### Exercise description
Reproduce verbatim all of the data given below, but do not carry over the images.
-- Provided material follows --
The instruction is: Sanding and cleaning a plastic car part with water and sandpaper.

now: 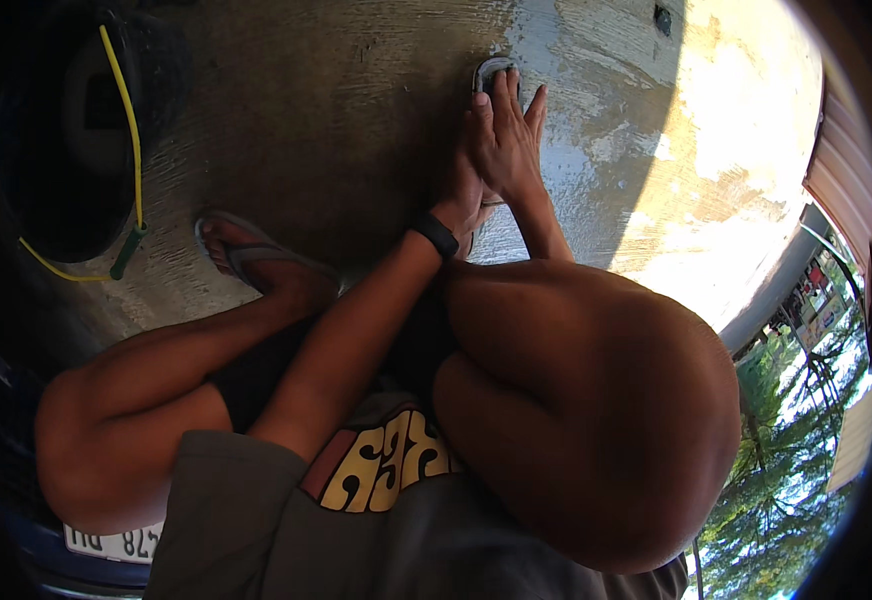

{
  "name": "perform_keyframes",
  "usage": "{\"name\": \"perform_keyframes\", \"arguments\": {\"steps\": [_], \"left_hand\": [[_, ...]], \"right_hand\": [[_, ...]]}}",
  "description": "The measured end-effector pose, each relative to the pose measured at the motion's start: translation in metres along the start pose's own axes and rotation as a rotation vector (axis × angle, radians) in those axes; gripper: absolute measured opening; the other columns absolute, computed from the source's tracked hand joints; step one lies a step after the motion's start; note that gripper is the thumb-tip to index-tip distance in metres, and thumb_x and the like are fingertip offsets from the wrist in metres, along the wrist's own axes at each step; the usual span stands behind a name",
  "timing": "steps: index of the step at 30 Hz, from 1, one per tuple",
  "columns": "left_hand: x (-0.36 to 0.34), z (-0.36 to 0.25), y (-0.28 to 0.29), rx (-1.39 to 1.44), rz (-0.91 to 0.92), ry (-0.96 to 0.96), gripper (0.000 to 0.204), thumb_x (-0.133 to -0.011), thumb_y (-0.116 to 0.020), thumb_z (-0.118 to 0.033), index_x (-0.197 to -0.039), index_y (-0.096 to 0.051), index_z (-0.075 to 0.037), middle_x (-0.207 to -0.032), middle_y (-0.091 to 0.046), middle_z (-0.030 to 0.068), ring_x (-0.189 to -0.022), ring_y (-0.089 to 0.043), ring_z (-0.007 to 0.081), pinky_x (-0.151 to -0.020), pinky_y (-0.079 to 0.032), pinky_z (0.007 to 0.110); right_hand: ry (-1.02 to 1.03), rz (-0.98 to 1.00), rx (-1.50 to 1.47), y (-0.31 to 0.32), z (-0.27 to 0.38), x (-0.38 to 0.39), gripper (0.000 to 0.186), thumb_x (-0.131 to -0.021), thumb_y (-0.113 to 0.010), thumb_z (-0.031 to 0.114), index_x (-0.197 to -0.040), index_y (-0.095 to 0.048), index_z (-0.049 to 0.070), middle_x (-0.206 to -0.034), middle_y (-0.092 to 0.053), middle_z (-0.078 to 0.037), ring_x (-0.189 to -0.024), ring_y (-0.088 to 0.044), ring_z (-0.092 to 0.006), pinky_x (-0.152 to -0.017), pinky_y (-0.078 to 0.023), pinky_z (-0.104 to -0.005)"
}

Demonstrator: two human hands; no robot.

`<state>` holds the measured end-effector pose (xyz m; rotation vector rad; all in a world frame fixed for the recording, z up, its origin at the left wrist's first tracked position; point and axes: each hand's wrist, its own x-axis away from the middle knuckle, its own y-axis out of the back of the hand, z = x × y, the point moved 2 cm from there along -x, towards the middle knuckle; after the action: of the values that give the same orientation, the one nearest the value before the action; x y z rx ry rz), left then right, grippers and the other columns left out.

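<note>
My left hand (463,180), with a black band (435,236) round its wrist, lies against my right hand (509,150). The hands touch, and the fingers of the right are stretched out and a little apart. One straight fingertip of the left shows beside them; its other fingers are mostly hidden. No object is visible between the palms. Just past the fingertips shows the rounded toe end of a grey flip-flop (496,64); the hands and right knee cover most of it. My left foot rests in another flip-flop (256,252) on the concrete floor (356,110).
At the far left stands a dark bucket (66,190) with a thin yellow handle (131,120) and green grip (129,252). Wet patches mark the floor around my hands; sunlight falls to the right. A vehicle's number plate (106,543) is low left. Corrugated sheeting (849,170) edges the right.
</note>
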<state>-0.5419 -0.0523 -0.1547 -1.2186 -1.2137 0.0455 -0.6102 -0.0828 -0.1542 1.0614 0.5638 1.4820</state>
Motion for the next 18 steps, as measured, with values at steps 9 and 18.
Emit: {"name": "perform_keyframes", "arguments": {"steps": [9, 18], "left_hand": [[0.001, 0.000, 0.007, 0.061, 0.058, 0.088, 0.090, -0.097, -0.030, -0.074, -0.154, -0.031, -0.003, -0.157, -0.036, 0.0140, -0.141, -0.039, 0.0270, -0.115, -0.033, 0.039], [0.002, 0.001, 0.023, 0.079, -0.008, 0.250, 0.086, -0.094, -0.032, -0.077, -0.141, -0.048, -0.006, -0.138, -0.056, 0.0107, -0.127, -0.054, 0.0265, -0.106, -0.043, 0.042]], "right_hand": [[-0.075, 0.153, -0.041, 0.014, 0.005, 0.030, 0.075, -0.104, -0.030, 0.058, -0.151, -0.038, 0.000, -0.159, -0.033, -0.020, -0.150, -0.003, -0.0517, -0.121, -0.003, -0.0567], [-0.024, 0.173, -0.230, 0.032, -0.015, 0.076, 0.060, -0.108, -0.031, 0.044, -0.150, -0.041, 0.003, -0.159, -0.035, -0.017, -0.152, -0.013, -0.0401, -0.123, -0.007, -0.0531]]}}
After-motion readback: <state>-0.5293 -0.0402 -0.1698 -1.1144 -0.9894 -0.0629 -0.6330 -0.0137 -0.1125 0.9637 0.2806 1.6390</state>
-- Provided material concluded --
### Your solution
The instruction is: Sanding and cleaning a plastic car part with water and sandpaper.

now: 

{
  "name": "perform_keyframes",
  "usage": "{\"name\": \"perform_keyframes\", \"arguments\": {\"steps\": [_], \"left_hand\": [[_, ...]], \"right_hand\": [[_, ...]]}}",
  "description": "The measured end-effector pose, each relative to the pose measured at the motion's start: translation in metres along the start pose's own axes and rotation as a rotation vector (axis × angle, radians) in those axes; gripper: absolute measured opening; the other columns absolute, computed from the source's tracked hand joints; step one lies a step after the motion's start; note that gripper is the thumb-tip to index-tip distance in metres, and thumb_x and the like are fingertip offsets from the wrist in metres, along the wrist's own axes at each step; the usual span stands behind a name",
  "timing": "steps: index of the step at 30 Hz, from 1, one per tuple",
  "columns": "left_hand: x (-0.36 to 0.34), z (-0.36 to 0.25), y (-0.28 to 0.29), rx (-1.39 to 1.44), rz (-0.91 to 0.92), ry (-0.96 to 0.96), gripper (0.000 to 0.204), thumb_x (-0.133 to -0.011), thumb_y (-0.116 to 0.020), thumb_z (-0.118 to 0.033), index_x (-0.197 to -0.039), index_y (-0.096 to 0.051), index_z (-0.075 to 0.037), middle_x (-0.207 to -0.032), middle_y (-0.091 to 0.046), middle_z (-0.030 to 0.068), ring_x (-0.189 to -0.022), ring_y (-0.089 to 0.043), ring_z (-0.007 to 0.081), pinky_x (-0.151 to -0.020), pinky_y (-0.079 to 0.032), pinky_z (0.007 to 0.110); right_hand: ry (-1.02 to 1.03), rz (-0.98 to 1.00), rx (-1.50 to 1.47), y (-0.31 to 0.32), z (-0.27 to 0.38), x (-0.38 to 0.39), gripper (0.000 to 0.186), thumb_x (-0.131 to -0.021), thumb_y (-0.113 to 0.010), thumb_z (-0.031 to 0.114), index_x (-0.197 to -0.040), index_y (-0.095 to 0.048), index_z (-0.049 to 0.070), middle_x (-0.206 to -0.034), middle_y (-0.092 to 0.053), middle_z (-0.078 to 0.037), ring_x (-0.189 to -0.024), ring_y (-0.088 to 0.044), ring_z (-0.092 to 0.006), pinky_x (-0.152 to -0.017), pinky_y (-0.078 to 0.023), pinky_z (-0.104 to -0.005)"
}

Demonstrator: two human hands; no robot.

`<state>` holds the measured end-effector pose (xyz m; rotation vector rad; all in a world frame fixed for the recording, z up, its origin at the left wrist's first tracked position; point and axes: each hand's wrist, its own x-axis away from the middle knuckle, its own y-axis out of the back of the hand, z = x × y, the point moved 2 cm from there along -x, towards the middle knuckle; after the action: of the values that give the same orientation, the one nearest the value before the action; x y z rx ry rz), left then right, grippers and the other columns left out.

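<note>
My left hand (463,180), with a black band (435,236) round its wrist, lies against my right hand (509,150). The hands touch, and the fingers of the right are stretched out and a little apart. One straight fingertip of the left shows beside them; its other fingers are mostly hidden. No object is visible between the palms. Just past the fingertips shows the rounded toe end of a grey flip-flop (496,64); the hands and right knee cover most of it. My left foot rests in another flip-flop (256,252) on the concrete floor (356,110).
At the far left stands a dark bucket (66,190) with a thin yellow handle (131,120) and green grip (129,252). Wet patches mark the floor around my hands; sunlight falls to the right. A vehicle's number plate (106,543) is low left. Corrugated sheeting (849,170) edges the right.
</note>
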<state>-0.5419 -0.0523 -0.1547 -1.2186 -1.2137 0.0455 -0.6102 -0.0828 -0.1542 1.0614 0.5638 1.4820</state>
Motion for the next 18 steps, as measured, with values at steps 9 and 18.
Emit: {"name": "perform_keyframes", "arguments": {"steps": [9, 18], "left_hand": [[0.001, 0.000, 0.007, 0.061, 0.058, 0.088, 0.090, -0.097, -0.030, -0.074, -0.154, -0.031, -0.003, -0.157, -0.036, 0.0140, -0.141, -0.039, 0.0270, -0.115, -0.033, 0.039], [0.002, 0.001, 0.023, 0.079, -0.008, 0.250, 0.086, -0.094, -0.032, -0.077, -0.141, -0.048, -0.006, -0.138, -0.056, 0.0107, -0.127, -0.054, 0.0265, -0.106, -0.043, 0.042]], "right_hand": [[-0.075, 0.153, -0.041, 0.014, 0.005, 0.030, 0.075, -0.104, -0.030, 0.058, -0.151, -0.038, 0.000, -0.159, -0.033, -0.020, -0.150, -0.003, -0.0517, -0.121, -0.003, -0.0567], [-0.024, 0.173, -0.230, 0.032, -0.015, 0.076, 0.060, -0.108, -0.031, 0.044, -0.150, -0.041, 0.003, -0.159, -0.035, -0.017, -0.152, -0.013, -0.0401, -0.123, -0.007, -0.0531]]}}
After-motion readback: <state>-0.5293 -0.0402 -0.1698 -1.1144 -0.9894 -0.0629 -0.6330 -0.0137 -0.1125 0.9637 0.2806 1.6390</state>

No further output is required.